Below is a listing; repeat exactly the lines from the one containing "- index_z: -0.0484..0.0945" to the one containing "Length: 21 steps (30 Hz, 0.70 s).", both included.

Data extract:
--- --- ---

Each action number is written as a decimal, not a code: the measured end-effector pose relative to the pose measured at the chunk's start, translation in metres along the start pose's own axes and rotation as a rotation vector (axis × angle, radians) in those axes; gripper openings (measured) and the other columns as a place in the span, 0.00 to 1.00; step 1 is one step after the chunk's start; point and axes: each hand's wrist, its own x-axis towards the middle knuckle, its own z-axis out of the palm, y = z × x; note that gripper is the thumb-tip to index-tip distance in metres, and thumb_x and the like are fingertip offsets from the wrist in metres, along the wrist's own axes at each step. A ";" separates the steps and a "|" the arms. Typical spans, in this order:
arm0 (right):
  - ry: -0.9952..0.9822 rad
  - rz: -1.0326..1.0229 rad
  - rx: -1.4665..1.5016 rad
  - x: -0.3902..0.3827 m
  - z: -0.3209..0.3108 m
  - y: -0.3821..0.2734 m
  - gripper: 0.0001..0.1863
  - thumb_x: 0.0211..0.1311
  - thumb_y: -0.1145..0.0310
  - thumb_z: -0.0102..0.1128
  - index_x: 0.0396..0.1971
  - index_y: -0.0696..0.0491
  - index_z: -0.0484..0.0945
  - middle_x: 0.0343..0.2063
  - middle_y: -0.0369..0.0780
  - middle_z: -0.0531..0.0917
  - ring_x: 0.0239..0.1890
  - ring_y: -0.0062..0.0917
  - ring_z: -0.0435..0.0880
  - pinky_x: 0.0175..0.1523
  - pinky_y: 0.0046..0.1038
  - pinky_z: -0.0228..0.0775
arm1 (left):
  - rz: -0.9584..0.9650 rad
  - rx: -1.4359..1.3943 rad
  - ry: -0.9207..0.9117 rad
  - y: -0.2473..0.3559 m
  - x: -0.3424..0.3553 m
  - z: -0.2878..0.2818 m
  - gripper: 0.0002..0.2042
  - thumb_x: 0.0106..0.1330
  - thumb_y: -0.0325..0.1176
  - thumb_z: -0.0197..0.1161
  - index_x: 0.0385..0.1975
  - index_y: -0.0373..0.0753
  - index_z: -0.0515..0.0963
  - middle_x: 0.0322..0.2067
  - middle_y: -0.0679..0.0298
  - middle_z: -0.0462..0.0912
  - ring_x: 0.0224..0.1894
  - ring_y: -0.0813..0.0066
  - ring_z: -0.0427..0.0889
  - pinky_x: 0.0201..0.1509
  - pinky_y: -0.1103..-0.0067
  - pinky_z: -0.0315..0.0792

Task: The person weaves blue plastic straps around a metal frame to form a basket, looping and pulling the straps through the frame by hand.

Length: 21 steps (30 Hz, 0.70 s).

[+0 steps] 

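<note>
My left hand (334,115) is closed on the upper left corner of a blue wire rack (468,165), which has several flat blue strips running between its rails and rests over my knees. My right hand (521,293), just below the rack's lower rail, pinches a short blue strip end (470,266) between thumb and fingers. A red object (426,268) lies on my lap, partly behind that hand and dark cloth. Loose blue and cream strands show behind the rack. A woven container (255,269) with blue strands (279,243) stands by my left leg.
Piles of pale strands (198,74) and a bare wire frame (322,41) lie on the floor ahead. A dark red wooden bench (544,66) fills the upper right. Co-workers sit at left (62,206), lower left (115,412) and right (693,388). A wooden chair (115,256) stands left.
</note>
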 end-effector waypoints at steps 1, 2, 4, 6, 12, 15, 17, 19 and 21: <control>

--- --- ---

Response box:
  - index_z: -0.0484..0.0945
  - middle_x: 0.0343..0.2063
  - middle_y: -0.0369..0.0780
  - middle_z: -0.0531..0.0917
  - ring_x: 0.0239..0.1890
  - ring_y: -0.0062..0.0917
  - ring_z: -0.0435..0.0880
  - pinky_x: 0.0175..0.1523
  - pinky_y: 0.0046..0.1038
  - pinky_z: -0.0228..0.0775
arm1 (left):
  - rz: -0.9584..0.9650 rad
  - rx: -1.4359..1.3943 rad
  - ry: -0.9207..0.9117 rad
  - y: -0.2473..0.3559 m
  - x: -0.3424..0.3553 m
  - z: -0.2878..0.2818 m
  - gripper: 0.0002..0.2042
  - thumb_x: 0.0106..0.1330
  - thumb_y: -0.0325..0.1176
  - thumb_z: -0.0197..0.1161
  - index_x: 0.0385..0.1975
  - index_y: -0.0373..0.0753
  - index_z: -0.0515..0.0963
  - middle_x: 0.0322..0.2067
  - middle_y: -0.0679..0.0298
  - middle_z: -0.0462..0.0912
  - ring_x: 0.0224..0.1894
  - ring_y: -0.0813..0.0066
  - ring_z: -0.0427..0.0889
  - pinky_x: 0.0201..0.1509
  - pinky_y: -0.1103..-0.0067
  - pinky_z: -0.0315..0.0792

Task: The person weaves blue plastic straps around a metal frame to form a basket, looping and pulling the straps through the frame by hand.

Length: 21 steps (30 Hz, 0.70 s).

The answer contains nothing more.